Un film che rappresenta uno spaccato della società statunitense, dove in alcuni Stati è legale il matrimonio tra persone dello stesso sesso ed è possibile per le stesse diventare genitori attraverso l’adozione e/o pratiche di fecondazione assistita. L’omogenitorialità è un tema critico in molti Paesi, in Italia lo è ancora di più, considerando che resta uno dei pochi Stati europei a non prevedere ancora un riconoscimento legale delle unioni omosessuali.

In merito alla questione, è importante citare lo studio del 2005 dell’American Academy of Pediatrics, che avviò uno studio finalizzato ad esaminare gli effetti del matrimonio e delle unioni civili sulle condizioni psicosociali e la salute psicologica dei bambini con genitori omosessuali. I risultati della ricerca hanno dimostrato che non esiste una differenza significativa tra lo sviluppo dei bambini allevati da genitori dello stesso sesso e quelli cresciuti da genitori eterosessuali.
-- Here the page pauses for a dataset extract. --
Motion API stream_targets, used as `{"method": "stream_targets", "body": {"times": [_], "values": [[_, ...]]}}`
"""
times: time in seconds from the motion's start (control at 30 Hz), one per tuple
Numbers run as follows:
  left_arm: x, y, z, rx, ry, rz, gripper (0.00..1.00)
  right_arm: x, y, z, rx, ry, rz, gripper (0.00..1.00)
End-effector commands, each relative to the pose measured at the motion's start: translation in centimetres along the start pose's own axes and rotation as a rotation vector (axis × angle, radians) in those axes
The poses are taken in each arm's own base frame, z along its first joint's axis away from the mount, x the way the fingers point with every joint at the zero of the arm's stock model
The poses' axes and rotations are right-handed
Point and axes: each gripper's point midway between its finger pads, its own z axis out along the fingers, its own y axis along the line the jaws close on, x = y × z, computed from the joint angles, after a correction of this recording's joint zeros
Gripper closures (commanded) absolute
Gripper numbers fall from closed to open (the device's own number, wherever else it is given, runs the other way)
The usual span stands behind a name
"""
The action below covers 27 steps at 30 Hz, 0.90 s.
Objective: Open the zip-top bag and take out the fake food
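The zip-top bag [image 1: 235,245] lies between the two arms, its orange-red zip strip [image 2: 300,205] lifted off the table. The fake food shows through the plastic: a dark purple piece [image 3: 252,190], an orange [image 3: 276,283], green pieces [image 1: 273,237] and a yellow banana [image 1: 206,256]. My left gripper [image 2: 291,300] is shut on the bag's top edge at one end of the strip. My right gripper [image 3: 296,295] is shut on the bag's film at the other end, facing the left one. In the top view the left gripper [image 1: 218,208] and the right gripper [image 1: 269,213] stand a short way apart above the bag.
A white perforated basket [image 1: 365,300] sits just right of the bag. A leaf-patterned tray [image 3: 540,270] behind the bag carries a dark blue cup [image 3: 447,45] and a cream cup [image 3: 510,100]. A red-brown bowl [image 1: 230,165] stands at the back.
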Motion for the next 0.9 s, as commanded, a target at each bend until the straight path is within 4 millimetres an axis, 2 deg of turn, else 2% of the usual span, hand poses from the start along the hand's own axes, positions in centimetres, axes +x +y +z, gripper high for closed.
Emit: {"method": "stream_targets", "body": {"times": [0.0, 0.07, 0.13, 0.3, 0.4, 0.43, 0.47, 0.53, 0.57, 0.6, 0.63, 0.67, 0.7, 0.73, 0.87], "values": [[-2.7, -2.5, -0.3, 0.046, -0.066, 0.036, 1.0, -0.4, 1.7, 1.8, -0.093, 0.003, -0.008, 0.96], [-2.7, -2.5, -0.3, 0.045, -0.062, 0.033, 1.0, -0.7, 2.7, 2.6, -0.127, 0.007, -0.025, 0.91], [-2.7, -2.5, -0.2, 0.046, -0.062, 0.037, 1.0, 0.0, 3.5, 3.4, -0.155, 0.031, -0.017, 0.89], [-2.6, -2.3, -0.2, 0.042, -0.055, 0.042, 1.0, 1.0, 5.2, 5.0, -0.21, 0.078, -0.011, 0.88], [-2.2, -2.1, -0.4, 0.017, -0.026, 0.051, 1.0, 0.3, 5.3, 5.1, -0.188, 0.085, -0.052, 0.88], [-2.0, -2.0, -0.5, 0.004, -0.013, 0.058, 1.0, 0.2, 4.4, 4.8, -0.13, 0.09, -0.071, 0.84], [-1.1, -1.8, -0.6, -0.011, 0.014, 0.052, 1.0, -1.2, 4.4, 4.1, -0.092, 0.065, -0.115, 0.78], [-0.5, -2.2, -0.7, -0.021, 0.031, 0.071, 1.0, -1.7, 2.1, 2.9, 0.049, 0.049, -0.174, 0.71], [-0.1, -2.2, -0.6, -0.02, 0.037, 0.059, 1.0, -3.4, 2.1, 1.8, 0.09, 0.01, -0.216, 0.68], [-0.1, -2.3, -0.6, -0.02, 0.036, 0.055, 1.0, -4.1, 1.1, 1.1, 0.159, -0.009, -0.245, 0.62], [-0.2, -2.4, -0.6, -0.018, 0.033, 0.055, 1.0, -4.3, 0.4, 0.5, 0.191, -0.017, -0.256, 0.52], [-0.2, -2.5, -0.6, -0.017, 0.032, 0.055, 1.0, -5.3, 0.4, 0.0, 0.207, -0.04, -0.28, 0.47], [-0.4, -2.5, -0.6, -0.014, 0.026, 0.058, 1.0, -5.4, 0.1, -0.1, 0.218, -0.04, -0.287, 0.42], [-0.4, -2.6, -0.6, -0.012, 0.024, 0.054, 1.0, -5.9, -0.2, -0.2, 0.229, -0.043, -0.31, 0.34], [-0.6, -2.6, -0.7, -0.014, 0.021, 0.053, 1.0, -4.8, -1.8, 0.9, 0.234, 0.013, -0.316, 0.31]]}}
Non sembra esserci dunque alcuna evidenza scientifica delle affermazioni, secondo le quali i figli di famiglie omoparentali corrono rischi specifici, legati all’orientamento sessuale dei genitori. L’American Psychoanalytic Association nel 2002 stabilisce che “é nell’interesse del bambino sviluppare un attaccamento verso genitori coinvolti, competenti e capaci di fornire cure. La valutazione di queste qualità genitoriali dovrebbe essere determinata senza pregiudizi rispetto all’orientamento sessuale”.

Ciò che influenza la crescita sana dei bambini è invece la qualità delle relazioni familiari; abusi, maltrattamenti, trascuratezza emotiva e nelle cure materiali sono i fattori di rischio che possono compromettere il benessere dei bambini, facilitando la comparsa di sintomi psicopatologici e lo sviluppo di una bassa autostima, influenzando il rendimento scolastico e la capacità di sviluppare valide relazioni sociali e affettive.

In Italia, le famiglie omogenitoriali esistono e hanno formato una associazione che si chiama “Famiglie Arcobaleno”(www.famigliearcobaleno.org), con lo scopo di tutelare e dare voce ad una realtà che spesso è poco conosciuta e discriminata.

L’amore genitoriale non ha genere, nè orientamento sessuale e a dirlo non è solo il buon senso, ma la comunità scientifica lo ha dimostrato.